Your child has the right to make all educational decisions when her or
she turns 18.
When a student with a disability reaches the age of 18 (called the age of majority), all rights that have been granted to parents under IDEA transfer to the student. That means that your child, and not you, has the right to consent to services or refuse them and has the right to utilize due process options, like mediation and due process hearing requests.

Your adult child can give you or someone else the right to make decisions through a limited Power
of Attorney.
Sometimes students prefer for their parents to continue to advocate on their behalf, or they may want a friend or other trusted adult to do so. This can be done through a Power of Attorney for Special Education. Your child will name his or her agent in writing, and either have two witnesses document the signing of the document or have it notarized.

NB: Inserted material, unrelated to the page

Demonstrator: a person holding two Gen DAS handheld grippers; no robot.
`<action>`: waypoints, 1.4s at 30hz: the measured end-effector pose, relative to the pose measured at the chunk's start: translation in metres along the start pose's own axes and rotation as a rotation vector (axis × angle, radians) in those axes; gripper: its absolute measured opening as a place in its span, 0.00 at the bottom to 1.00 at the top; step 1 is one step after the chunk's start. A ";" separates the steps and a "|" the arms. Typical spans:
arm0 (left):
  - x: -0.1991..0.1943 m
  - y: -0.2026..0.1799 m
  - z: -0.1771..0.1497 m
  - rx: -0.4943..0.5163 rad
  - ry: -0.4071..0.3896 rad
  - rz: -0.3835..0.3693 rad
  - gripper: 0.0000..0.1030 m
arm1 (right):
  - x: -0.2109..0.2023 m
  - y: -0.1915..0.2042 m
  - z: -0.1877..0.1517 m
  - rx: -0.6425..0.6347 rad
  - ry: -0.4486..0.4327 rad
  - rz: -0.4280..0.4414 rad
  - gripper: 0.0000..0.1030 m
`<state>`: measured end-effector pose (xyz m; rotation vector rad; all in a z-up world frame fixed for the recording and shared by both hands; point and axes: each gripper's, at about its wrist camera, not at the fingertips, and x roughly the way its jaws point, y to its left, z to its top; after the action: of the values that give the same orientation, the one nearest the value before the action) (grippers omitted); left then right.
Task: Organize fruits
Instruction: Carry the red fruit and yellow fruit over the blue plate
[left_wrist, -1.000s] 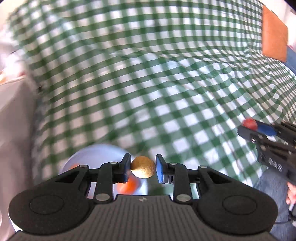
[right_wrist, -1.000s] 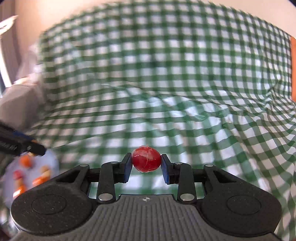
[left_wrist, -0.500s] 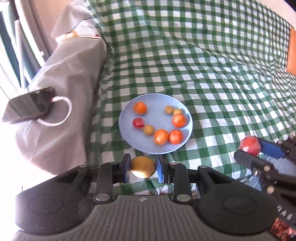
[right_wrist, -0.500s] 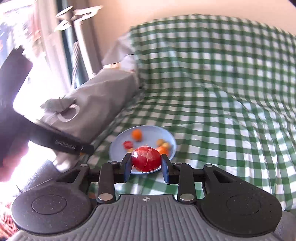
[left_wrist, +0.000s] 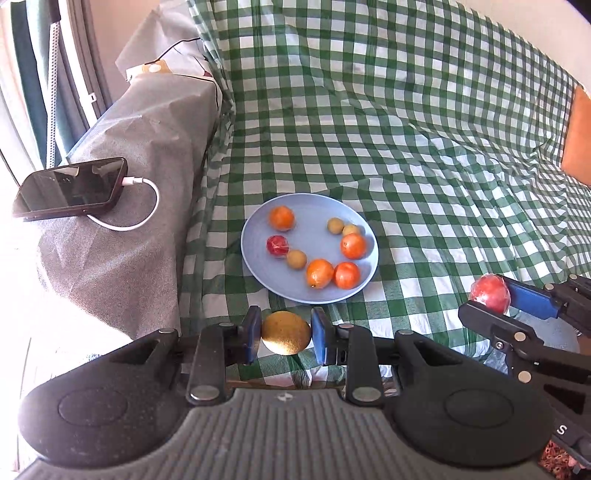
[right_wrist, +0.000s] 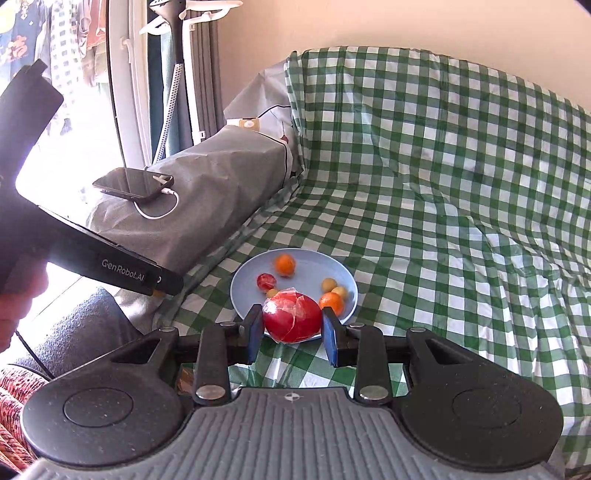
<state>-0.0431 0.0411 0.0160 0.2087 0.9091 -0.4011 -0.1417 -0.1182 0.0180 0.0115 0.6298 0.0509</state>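
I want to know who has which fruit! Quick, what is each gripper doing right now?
Left gripper: closed on a yellow-brown fruit.
Right gripper: closed on a red fruit.

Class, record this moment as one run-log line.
left tongs: shut on brown fruit | right tongs: shut on red fruit | blue plate: holds fruits

A green-and-white checked cloth (left_wrist: 424, 147) carries a pale blue round plate (left_wrist: 317, 291) of orange, tan and red fruits; beside it, grey fabric (left_wrist: 122, 236).
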 end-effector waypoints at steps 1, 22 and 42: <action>0.001 0.001 0.000 -0.002 0.001 -0.001 0.31 | 0.001 0.000 0.000 -0.002 0.002 -0.001 0.34; 0.048 0.005 0.044 -0.038 0.026 0.001 0.31 | 0.054 -0.016 0.011 0.028 0.072 -0.008 0.34; 0.158 0.005 0.097 -0.010 0.117 0.061 0.31 | 0.172 -0.033 0.020 -0.008 0.195 0.006 0.34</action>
<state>0.1157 -0.0274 -0.0519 0.2521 1.0170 -0.3301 0.0104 -0.1420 -0.0683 0.0010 0.8242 0.0602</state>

A guardian or an educational representative can be appointed.
“Decisional capacity” refers to an adult student being able to understand, reason and act on his or her own behalf. If the student lacks decisional capacity, it means they are unable to provide informed consent for their educational program. Some parents will opt to become their child’s legal guardian. This requires going to court and having a judge declare you child legally incompetent to make certain decisions for himself or herself. Another option that doesn’t require legal action is to become your child’s educational representative for special education purposes. All that is required is a written statement by a qualified professional (a physician, psychologist, psychiatrist, a representative from the Developmental Disabilities Division, etc.) that your child lacks decisional capacity due to his or her disability.

A Summary of Performance is given when your child leaves school.
It is intended for post high school planning and lists academic achievement and functional performance including information such as: final report card, progress reports from the IEP, recent scores in reading and math, and skill levels related to communication, independent living, mobility and social skills (as appropriate).